目に見えない数字とは?

目で確認しきれない程大きいまたは小さい、そもそも人間の視覚では捉えきれない存在も数字によって成り立っているのという事。

例えば、電気・空気・電圧・空気圧。このように「気」がつく言葉や「圧」がつく言葉は基本的に目には見えない。

また、電子や分子など「子」がつく言葉は小さ過ぎて目に見えない。

逆に大き過ぎるものは天体や宇宙など人間が自由に調べることができない程大きい存在。

そういったものを人間が理解する為に今までの多くの科学者・数学者が人生をかけて様々な研究をして多くの公式や定理を生み出してきた。そしてどのように数字で成り立っているのかを解明してきた。

数字vol.1でも書いたようにそれらが実社会で数限りなく役立っている。

目に見えないものが実社会に役立っているものとしては「電気」「インターネット」「ガス」が1番わかりやすいかもしれない。

電気が発電所で生み出され各家庭や現場に届けられる。発電には火力水力原子力など様々な方法がありその全てに数字が関わっている。何かを変換するには必ず数字が出てくるのかもしれない。

その過程において電線や送受信機には様々な数式や定理が組み込まれている。

多くの公式や定理を編み出してきた科学の偉人たちだが、まだまだ科学者の頭を悩ましている存在が多くある。むしろ理解しきれていない分野の方が多いとも言われている。

代表格が「宇宙」。他にも「脳内」ひいては動植物の内部はまだまだ分かっていなことが無数にある。身近なものでいえば「音」もまだまだ分かっていない。全てを理解するのは不可能なのかもしれないが、ただ目の前に分からない事があると理解しようとするのが人間の本能なのかもしれない。

少し話は変わるが、世の中には天才と言われる人たちがいる。

各分野において他の人には真似の出来ないような事を自然体にしてしまう人達。

その天才を数字という観点から探ってみると非常に面白い結果が返ってくる。最近では音の正体が空気の振動という事が分かってきている。ギターやバイオリンの弦を弾くと振動が生まれ、その振動が空気を伝わり耳の鼓膜に訴えかけ、音楽として脳が認識する。それが判明し逆にどのように楽器や観客を配置するかという事を考えてコンサートが開かれていたりもする。ピアノがいつも客席に右を向けているのは、鍵盤を弾くとその振動が響板から抜けていくのは右側だからというのもこういった理由と言われている。
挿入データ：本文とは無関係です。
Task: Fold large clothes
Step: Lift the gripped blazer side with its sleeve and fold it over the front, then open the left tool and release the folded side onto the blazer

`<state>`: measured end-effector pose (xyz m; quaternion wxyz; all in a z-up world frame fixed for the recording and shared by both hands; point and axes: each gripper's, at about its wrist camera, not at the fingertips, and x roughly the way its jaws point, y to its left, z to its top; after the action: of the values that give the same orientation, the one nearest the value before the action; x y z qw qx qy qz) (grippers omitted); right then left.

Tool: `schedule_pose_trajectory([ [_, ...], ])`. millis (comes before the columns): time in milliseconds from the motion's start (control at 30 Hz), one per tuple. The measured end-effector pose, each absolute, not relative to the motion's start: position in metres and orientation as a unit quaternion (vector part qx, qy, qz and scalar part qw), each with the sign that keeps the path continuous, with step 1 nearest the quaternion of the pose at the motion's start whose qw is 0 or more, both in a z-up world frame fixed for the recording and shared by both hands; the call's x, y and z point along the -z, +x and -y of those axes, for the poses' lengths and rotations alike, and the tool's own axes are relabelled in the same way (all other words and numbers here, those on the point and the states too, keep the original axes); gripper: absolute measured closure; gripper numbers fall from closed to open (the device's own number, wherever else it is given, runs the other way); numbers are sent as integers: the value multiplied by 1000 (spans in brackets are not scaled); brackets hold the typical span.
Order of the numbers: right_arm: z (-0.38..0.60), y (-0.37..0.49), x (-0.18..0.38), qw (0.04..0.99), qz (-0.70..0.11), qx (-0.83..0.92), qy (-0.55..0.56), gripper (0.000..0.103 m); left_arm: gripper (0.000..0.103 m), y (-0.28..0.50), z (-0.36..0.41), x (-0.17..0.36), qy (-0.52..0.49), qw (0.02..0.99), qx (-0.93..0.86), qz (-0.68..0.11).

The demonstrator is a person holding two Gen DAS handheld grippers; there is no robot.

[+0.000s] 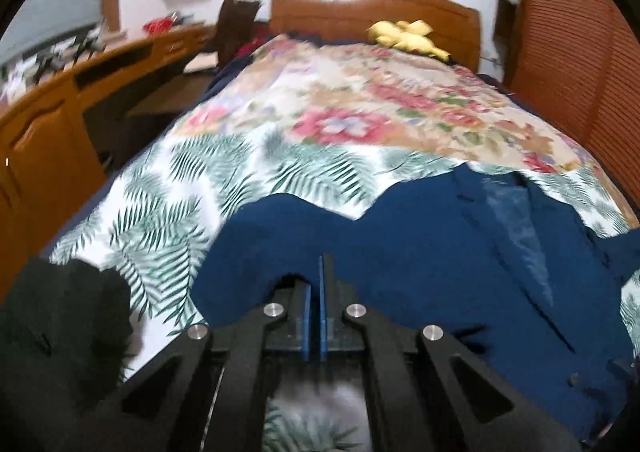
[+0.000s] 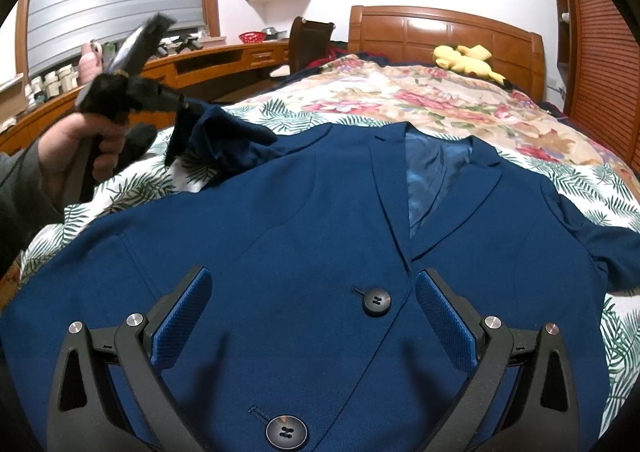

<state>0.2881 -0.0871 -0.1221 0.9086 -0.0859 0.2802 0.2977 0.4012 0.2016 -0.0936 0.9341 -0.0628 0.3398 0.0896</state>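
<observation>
A navy blue jacket point(image 2: 304, 236) lies front up on the bed, lapels and lining toward the headboard, two black buttons point(image 2: 376, 302) showing. My right gripper point(image 2: 312, 284) is open, low over the jacket's front near the upper button. In the right wrist view my left gripper point(image 2: 188, 106) is shut on the jacket's left sleeve point(image 2: 228, 140) and holds it lifted above the bed. In the left wrist view the jacket point(image 1: 400, 252) lies ahead, and the left gripper point(image 1: 316, 272) has its blue pads nearly together on the cloth.
The bed has a palm-leaf sheet point(image 2: 280, 112) and a floral cover point(image 2: 420, 92). A yellow plush toy point(image 2: 466, 58) lies by the wooden headboard point(image 2: 444, 32). A curved wooden desk point(image 2: 208, 62) and a chair point(image 2: 310, 38) stand to the left. A dark garment point(image 1: 60, 312) lies at the bed's left.
</observation>
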Motion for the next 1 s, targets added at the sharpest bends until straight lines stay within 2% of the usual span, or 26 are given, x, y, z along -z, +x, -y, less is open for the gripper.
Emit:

山下達郎という一人の天才もそのあたりを数字ではなく感覚として分かっており、コンサートの質に人一倍こだわりを持っているが故に大きな会場でのコンサートは基本的にNG。音がどこまでならよく聞こえるという事を感覚的に知っているようだ。

そして音楽史としても最高峰の天才モーツァルト。彼の作曲した曲は人を癒したり集中力を高める効果があると言われている。その原因を現代の科学者が調べると答えは周波数ではないかと言われている。人の感情に大きな影響を与える脳波。その脳波がα波に成り易いと言われる周波数がモーツァルトの曲にはある。

推測でしかないが今から1700年代後半に活躍したモーツァルトは周波数や脳波の研究などしていなかっただろう。しかし現代の機器で曲を計測すると不思議な事に素晴らしい程人が集中しながらリラックス出来る脳波が出る曲に仕上がっている。幼い頃から作曲の神童とされていたモーツァルトの脳内にはα波のメロディーが溢れていたのかもしれない。

このように目に見えない存在を数字で考えるとおもしろい結果がまだまだ他にも沢山ある。

次回の数字3では科学者の最終目標である全ての物質の根源「量子」に迫ってみる。

物体がいかに構成され存在しているのか、地球はどのように成り立っているのか、究極のテーマ生命はどこからやってきたのか。そして全ての科学者を虜にする宇宙。

これらの謎を解明しようと必ず出てくる数字。もちろん目には見えないため想像上、仮定として数字。もしこの仮定が正しければと見える答え。その仮定が正しいと証明する実験。

反分子や反重力など神の領域に徐々に近付きつつある人類の科学力。果たしてそれを手にする資格があるのか?もしくは使いこなす器を持っているのか?

答えは神ではなく数字が知っているのかも知れない。